24.      In forza del nuovo regime introdotto all’articolo 103, paragrafo 5 a, della legge sull’IVA, il termine di pagamento dell’IVA dovuta sugli acquisti intracomunitari di carburanti è fortemente ridotto, dal momento che l’imposta dev’essere versata entro cinque giorni dalla data dell’introduzione dei carburanti nel territorio nazionale.

25.      In pratica, il soggetto passivo versa l’IVA dovuta sugli acquisti intracomunitari di carburanti prima di depositare la dichiarazione IVA relativa a detti acquisti, dal momento che tale dichiarazione dev’essere presentata entro il 5 del mese successivo a quello in cui l’obbligo di pagamento è sorto in forza dell’articolo 99, paragrafo 11 a, della legge de qua.

26.      Il soggetto passivo che effettua tali acquisizioni può esercitare il proprio diritto a detrazione solo nella dichiarazione presentata successivamente all’assolvimento dell’IVA dovuta. Così, diversamente da quanto accade nel regime ordinario applicabile agli acquisti intracomunitari, esiste uno scollamento temporale tra il versamento dell’IVA, richiesto entro cinque giorni dall’introduzione dei carburanti nel territorio nazionale, e la detrazione dell’imposta stessa, che avviene al momento della dichiarazione IVA.

27.      È alla luce di queste peculiarità che il giudice del rinvio si interroga sulla compatibilità del regime istituito all’articolo 103, paragrafo 5 a, della legge sull’IVA, con varie disposizioni del diritto dell’Unione.
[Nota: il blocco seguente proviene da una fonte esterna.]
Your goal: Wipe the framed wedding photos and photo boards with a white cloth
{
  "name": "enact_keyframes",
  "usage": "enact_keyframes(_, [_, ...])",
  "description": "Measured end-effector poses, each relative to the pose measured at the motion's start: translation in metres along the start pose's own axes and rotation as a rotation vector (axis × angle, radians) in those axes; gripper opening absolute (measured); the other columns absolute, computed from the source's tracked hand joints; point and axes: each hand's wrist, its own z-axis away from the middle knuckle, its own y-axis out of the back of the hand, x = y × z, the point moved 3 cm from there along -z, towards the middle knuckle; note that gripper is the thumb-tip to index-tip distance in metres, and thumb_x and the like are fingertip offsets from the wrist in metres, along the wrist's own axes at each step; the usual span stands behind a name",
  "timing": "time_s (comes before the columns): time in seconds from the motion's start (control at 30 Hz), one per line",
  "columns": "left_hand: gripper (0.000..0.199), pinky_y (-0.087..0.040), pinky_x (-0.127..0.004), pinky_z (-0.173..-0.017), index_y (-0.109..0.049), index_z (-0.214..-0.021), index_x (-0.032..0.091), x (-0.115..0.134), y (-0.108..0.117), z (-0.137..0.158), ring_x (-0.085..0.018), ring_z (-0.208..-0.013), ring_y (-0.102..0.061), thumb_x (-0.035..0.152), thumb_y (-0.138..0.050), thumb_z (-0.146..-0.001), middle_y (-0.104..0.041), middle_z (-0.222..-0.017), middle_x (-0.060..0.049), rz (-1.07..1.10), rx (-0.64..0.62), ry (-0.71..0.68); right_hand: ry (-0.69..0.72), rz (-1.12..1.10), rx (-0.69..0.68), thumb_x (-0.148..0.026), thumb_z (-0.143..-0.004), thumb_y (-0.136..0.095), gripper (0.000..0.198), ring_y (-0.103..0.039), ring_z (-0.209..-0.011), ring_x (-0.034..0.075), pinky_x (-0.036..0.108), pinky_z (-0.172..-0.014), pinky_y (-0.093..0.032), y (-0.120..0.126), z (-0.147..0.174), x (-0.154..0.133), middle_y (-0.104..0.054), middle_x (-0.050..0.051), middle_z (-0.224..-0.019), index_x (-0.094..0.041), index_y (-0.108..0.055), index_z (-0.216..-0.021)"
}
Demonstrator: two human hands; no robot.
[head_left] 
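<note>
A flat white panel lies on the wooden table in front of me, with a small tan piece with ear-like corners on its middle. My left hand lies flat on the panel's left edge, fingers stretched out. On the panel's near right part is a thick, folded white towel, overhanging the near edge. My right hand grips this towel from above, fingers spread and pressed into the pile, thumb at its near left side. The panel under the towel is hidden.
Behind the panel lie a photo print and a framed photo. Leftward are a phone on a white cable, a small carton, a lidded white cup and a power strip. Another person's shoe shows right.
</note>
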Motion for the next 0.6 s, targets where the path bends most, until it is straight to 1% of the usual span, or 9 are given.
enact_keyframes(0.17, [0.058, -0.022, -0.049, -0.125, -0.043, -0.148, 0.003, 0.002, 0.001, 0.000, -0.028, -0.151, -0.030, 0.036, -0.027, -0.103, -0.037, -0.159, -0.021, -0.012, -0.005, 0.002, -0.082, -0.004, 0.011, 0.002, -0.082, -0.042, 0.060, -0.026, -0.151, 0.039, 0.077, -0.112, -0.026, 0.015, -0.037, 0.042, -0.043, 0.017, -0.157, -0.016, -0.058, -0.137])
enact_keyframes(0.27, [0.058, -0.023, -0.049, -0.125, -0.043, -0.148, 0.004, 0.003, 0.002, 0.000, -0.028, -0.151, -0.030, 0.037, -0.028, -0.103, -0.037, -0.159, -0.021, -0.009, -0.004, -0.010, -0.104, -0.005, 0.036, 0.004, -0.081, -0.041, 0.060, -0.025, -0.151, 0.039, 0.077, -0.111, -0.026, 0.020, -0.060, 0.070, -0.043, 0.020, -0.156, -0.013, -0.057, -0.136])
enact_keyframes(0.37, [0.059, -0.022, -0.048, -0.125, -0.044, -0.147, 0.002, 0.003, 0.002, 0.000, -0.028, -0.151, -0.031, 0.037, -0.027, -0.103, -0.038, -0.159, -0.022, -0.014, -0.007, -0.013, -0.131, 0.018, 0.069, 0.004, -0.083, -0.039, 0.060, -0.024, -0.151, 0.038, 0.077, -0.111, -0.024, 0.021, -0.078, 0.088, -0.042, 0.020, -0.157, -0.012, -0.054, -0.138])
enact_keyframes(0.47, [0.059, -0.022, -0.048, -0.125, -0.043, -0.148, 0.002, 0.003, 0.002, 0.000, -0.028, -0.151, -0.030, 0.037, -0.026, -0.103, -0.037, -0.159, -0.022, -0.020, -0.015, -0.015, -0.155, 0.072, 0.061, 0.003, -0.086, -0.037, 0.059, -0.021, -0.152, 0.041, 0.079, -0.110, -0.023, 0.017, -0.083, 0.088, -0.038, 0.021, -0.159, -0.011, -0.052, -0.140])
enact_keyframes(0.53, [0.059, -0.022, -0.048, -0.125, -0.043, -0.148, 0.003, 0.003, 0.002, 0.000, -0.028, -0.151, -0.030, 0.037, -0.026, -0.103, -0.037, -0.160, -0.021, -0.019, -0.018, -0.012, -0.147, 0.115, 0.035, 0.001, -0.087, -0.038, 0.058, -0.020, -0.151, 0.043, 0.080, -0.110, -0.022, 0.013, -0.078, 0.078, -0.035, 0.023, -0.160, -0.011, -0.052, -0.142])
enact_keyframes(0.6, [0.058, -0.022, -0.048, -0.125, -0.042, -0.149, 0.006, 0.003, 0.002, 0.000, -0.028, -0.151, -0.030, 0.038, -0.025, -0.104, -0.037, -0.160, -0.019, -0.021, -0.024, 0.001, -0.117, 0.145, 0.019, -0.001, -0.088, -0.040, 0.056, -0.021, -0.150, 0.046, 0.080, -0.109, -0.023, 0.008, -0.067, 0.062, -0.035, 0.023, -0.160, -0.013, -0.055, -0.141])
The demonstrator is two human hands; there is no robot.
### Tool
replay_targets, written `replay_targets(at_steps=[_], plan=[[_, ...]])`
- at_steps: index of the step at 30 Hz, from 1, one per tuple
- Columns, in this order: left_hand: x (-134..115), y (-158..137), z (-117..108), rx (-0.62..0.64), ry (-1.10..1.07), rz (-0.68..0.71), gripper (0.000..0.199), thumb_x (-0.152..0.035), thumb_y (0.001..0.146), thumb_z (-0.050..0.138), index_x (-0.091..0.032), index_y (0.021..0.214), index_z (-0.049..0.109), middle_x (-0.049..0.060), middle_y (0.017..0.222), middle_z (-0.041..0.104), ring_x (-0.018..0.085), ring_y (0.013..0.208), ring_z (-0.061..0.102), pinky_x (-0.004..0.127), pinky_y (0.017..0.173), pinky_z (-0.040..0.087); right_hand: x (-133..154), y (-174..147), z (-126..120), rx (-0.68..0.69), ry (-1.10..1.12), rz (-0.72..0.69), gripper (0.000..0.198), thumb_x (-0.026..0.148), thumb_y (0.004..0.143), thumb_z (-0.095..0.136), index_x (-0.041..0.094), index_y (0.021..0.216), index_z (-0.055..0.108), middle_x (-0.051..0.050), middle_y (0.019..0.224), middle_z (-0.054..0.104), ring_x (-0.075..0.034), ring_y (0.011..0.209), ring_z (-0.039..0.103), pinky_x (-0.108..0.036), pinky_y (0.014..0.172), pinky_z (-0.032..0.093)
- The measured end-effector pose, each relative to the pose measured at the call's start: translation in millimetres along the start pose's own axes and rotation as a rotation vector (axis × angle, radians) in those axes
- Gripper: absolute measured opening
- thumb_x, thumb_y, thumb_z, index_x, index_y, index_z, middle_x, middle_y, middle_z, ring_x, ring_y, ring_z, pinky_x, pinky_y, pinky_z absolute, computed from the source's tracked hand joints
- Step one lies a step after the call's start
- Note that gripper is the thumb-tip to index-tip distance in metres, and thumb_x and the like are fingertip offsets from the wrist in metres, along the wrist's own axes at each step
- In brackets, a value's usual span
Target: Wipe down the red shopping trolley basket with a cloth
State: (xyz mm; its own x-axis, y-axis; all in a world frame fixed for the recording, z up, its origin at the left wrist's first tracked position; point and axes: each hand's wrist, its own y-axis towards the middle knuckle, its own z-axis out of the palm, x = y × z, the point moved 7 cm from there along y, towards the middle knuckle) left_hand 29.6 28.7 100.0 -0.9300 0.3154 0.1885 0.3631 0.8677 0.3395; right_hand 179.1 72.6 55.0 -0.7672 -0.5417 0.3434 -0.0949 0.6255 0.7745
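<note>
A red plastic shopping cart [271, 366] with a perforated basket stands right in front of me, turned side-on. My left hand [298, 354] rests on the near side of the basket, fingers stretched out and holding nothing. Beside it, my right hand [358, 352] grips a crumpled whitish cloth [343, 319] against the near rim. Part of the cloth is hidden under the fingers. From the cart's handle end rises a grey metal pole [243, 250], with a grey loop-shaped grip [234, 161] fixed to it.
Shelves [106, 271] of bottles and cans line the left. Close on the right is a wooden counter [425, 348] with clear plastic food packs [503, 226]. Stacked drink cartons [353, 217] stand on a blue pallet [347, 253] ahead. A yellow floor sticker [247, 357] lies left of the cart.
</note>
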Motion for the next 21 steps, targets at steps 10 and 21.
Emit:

28.      Anzitutto, il giudice a quo si chiede se questo nuovo regime sia compatibile con l’articolo 110 TFUE e con l’articolo 273 della direttiva IVA. Questo dubbio riguarda non tanto la differenza di regime tra gli acquisti intracomunitari di carburanti e gli altri acquisti intracomunitari, sopra descritta, quanto piuttosto l’eventuale disparità di trattamento tra gli acquisti intracomunitari di carburanti e le forniture interne di carburanti.

29.      Il giudice del rinvio s’interroga, poi, sulla compatibilità dell’obbligo di assolvimento anticipato dell’imposta, quale sancito all’articolo 103, paragrafo 5 a, della legge sull’IVA, con l’articolo 69 della direttiva IVA, che disciplina l’esigibilità dell’imposta.

30.      Infine, il giudice medesimo si chiede se tale obbligo di assolvimento anticipato possa eventualmente essere considerato quale un acconto provvisorio, la cui riscossione è consentita all’articolo 206 della direttiva IVA. A tal riguardo, esso sottolinea che l’importo che il soggetto passivo è tenuto a versare è un importo dell’IVA «lordo», vale a dire l’importo dell’imposta dovuta sugli acquisti intracomunitari ante detrazione.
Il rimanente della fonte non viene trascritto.